= What you should do =
From the first line down to the line containing "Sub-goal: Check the", print the records below exactly, leaving every picture out.
------ Recorded information ------
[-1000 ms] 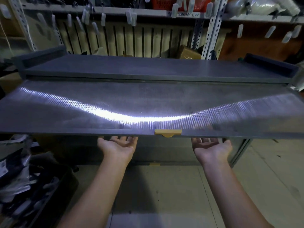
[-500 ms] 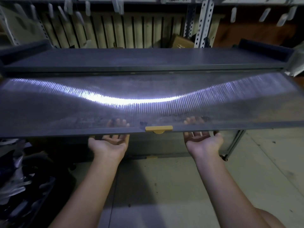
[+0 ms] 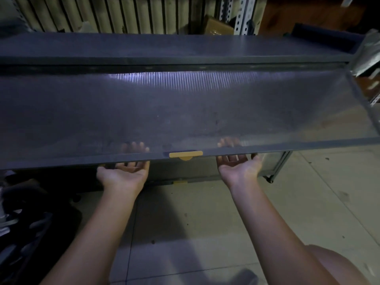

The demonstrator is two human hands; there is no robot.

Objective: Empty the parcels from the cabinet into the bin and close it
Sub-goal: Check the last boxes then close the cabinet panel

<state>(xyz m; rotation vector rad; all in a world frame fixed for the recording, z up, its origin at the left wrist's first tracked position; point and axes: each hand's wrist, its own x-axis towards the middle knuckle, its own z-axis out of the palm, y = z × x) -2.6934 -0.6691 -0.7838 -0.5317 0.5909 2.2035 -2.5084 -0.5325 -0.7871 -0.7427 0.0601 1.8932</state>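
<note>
Both hands are palm-up beneath the near edge of the cabinet's flap door [image 3: 185, 112], a wide translucent ribbed panel in a dark grey frame that is hinged along its far edge and tilted out toward the viewer. The left hand [image 3: 125, 173] is left of the yellow handle [image 3: 185, 154] at the middle of that edge, and the right hand [image 3: 238, 168] is right of it. Each hand is open, its fingers straight and reaching under the frame. The fingertips [image 3: 135, 147] show dimly through the panel and seem to press its underside. Neither thumb curls round the edge.

The cabinet [image 3: 164, 46] fills the middle of the scene, its flat dark top running from left to right just beyond the door's hinge line. The raised door hides what lies inside. Below the door, a second yellow tab [image 3: 180, 182] shows on the cabinet's lower front, near the floor [image 3: 205, 223].

At the near left, low and in deep shadow, stands the bin [image 3: 67, 214], with dark and pale parcels [image 3: 12, 221] blurred inside it. Far behind the cabinet are a cardboard box [image 3: 218, 27] and a perforated metal rack upright [image 3: 244, 15].
</note>
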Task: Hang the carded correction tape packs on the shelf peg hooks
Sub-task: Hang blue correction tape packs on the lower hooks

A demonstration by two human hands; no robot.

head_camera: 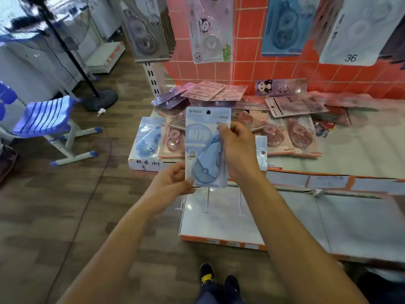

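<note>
I hold a light blue carded correction tape pack (205,148) upright in front of me, its hang hole at the top. My left hand (169,179) pinches its lower left corner. My right hand (237,148) grips its right edge, thumb on the front. Behind it a heap of pink, purple and blue packs (278,119) lies on the shelf (361,154). More packs hang overhead on the red grid back panel (247,69), among them a grey pack (143,29), a panda pack (210,31) and a blue pack (285,25). The peg hooks themselves are hidden behind the hung packs.
A white lower shelf (306,218) juts out below, with thin bare wire pegs (207,199) over it. A blue striped stool (50,121) and a black stand with a round base (99,98) are on the wooden floor at left. My shoes (219,279) show at the bottom.
</note>
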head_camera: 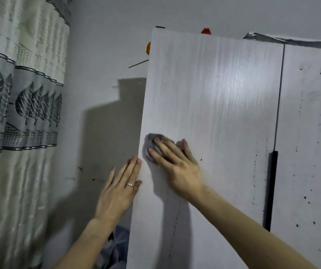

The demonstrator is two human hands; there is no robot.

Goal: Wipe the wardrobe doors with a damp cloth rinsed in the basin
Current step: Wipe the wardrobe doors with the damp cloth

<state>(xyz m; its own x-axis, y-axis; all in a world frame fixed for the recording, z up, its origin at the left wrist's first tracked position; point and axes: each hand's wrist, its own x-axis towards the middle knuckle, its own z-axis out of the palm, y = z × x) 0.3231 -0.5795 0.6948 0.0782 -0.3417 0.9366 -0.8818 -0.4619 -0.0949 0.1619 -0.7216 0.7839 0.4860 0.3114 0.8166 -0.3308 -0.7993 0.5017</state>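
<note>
Cloth [150, 144]: only a grey edge shows, the rest lies under the fingers of the right hand [177, 164]. Red object [206, 31], far, and orange object [148, 48]: mostly hidden behind the left door [214, 94], kind not discernible. Blue-grey fabric [117, 243], near: partly covered by that door. Right door [311, 133], blurred curtain [20, 94], left forearm [86, 243] and right forearm [253, 226]: cut off at the frame edges.

The left wardrobe door [214, 94], pale white wood-grain, stands swung open, with a sheen on its upper half. A small grey cloth [149, 144] is pressed flat near its left edge under the right hand [177, 164]. The right wardrobe door [311, 133] is white and flecked with dark specks.
</note>
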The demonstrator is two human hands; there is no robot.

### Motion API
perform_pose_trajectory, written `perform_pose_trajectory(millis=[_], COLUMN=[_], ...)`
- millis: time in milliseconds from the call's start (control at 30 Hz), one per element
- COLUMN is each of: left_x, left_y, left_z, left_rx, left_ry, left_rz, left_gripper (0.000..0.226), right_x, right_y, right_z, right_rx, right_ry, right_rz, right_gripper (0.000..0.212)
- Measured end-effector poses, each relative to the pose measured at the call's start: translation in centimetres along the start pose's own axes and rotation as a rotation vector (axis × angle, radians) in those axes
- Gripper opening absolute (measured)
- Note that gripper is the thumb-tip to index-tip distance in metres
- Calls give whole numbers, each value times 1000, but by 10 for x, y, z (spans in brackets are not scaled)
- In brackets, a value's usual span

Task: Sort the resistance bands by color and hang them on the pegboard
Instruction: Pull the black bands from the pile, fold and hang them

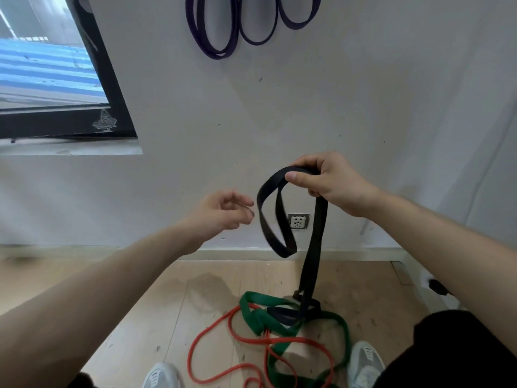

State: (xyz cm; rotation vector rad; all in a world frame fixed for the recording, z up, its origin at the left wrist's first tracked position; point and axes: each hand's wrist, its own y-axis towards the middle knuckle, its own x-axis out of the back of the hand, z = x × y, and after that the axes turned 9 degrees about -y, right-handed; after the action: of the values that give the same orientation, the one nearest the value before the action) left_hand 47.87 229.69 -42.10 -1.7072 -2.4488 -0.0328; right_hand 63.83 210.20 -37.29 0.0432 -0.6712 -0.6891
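Pale wooden floor (156,317), tangled green band (258,317), orange band (212,329), black band's lower end (285,315), two grey shoes (365,362)

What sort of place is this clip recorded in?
Probably a plain indoor room used for exercise gear: a white wall with a wall socket, a wood floor, a window, and purple bands hanging up.

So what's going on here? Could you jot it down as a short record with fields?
right hand: pinching the top of a black band, lifted off the floor
left hand: open, empty, beside the band's loop
on the wall: purple bands hanging near the top edge
on the floor: green band and orange band, tangled, with the black band's lower end
behind the band: wall socket
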Motion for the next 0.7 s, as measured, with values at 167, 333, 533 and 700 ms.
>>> perform_pose_trajectory(millis=[167,333,533,700], left_x=[-11,-36,-52,-38], left_y=[-6,-9,5,8], left_z=[5,3,11,17], left_rx=[106,199,174,86], left_ry=[41,45,11,-170], left_rz=[30,1,-137,-190], left_gripper=[63,85,37,37], right_x=[3,1,-2,10], right_y=[2,5,7,10], right_z=[-7,-7,-7,-18], right_rx=[-7,3,1,-68], right_ry=[-24,-61,-92,-75], right_rz=[-46,-155,-213,-275], right_gripper=[11,16,16,15])
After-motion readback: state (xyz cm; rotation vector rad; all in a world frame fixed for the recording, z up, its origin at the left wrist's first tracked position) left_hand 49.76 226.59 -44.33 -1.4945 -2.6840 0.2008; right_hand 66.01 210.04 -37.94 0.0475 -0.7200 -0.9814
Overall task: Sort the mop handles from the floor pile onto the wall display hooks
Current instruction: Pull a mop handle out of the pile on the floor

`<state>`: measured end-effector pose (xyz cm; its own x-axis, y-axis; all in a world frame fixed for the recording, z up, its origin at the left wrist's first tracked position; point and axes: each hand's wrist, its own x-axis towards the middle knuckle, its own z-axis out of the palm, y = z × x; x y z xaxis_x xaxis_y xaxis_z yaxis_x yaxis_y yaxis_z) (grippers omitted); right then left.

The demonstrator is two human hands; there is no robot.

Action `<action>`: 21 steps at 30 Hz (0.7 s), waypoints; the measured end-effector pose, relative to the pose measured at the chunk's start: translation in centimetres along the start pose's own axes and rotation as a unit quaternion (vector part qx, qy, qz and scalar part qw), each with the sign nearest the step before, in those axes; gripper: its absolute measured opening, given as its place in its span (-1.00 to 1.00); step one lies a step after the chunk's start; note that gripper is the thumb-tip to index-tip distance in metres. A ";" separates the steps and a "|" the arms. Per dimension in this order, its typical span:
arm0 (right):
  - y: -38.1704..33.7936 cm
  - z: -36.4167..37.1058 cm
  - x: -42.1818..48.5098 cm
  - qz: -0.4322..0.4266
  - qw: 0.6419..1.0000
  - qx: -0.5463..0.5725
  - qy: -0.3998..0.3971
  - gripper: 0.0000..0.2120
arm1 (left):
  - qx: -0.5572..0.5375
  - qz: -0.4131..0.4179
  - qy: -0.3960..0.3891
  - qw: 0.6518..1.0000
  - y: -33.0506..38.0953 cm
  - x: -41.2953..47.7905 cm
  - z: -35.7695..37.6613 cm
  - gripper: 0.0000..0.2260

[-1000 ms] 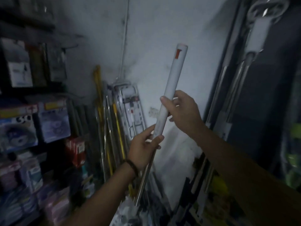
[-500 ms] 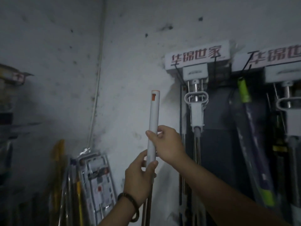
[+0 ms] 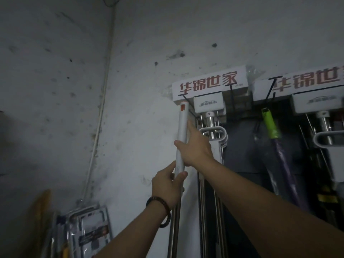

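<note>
We have raised the mop handle (image 3: 181, 138) since half a second ago: its orange-marked tip now sits at the black wire hook (image 3: 184, 98), under the lower left corner of the red-lettered sign (image 3: 208, 84). Our left hand (image 3: 168, 185) wraps the white grip's base. Our right hand (image 3: 195, 146) clasps it higher, forefinger stretched upward.

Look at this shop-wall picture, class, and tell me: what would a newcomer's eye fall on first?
First comes the white mop handle with its orange-marked tip, held upright at centre. The left hand grips it low and the right hand grips it higher, with the tip just under the white sign with red characters. To the right, a green-and-purple handle hangs against the dark display.
</note>
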<state>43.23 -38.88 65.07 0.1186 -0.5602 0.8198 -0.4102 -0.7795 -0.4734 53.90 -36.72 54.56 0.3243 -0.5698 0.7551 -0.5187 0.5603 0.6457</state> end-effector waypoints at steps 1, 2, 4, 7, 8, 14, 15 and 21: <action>0.1 -0.1 0.6 -0.002 1.000 0.001 0.002 -0.21 | 0.002 0.003 -0.001 1.000 0.1 0.6 0.3 -0.78; 0.2 -0.3 1.1 -0.003 1.000 0.003 0.004 -0.20 | 0.003 0.006 0.001 1.000 0.1 1.3 0.6 -0.78; 0.3 -0.5 2.0 -0.006 1.000 0.006 0.005 -0.19 | 0.011 0.011 0.003 1.000 0.2 2.4 1.0 -0.77; 0.3 -0.6 3.2 -0.014 1.000 -0.003 0.001 -0.19 | 0.042 0.019 0.006 0.999 0.3 3.7 1.4 -0.74; 0.2 -0.6 3.5 -0.013 1.000 -0.010 0.000 -0.19 | 0.049 0.018 0.008 0.999 0.3 4.0 1.5 -0.74; 0.6 -0.6 4.0 -0.013 0.994 -0.111 0.000 -0.29 | 0.034 -0.031 -0.010 0.999 -0.3 4.8 2.4 -0.71; 0.6 -0.6 4.1 -0.024 0.989 -0.143 0.006 -0.35 | 0.033 -0.041 -0.010 0.999 -0.5 4.9 2.5 -0.71; 0.9 1.1 3.2 -0.098 0.959 -0.267 -0.009 -0.81 | 0.053 -0.090 -0.017 0.994 -0.9 5.6 3.8 -0.82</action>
<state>44.24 -41.64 66.88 0.2543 -0.4250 0.8687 -0.7817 -0.6192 -0.0741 53.22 -42.73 57.79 0.3933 -0.6765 0.6227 -0.5363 0.3814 0.7530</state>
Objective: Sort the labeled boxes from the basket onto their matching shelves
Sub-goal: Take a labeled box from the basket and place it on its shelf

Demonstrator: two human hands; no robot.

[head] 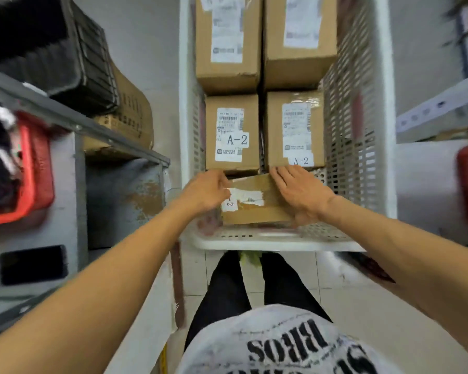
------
= Solution to this problem =
[-1000 ms] 
[-500 ms] 
[+0 ms] 

The demonstrator is two human hands; there is no robot.

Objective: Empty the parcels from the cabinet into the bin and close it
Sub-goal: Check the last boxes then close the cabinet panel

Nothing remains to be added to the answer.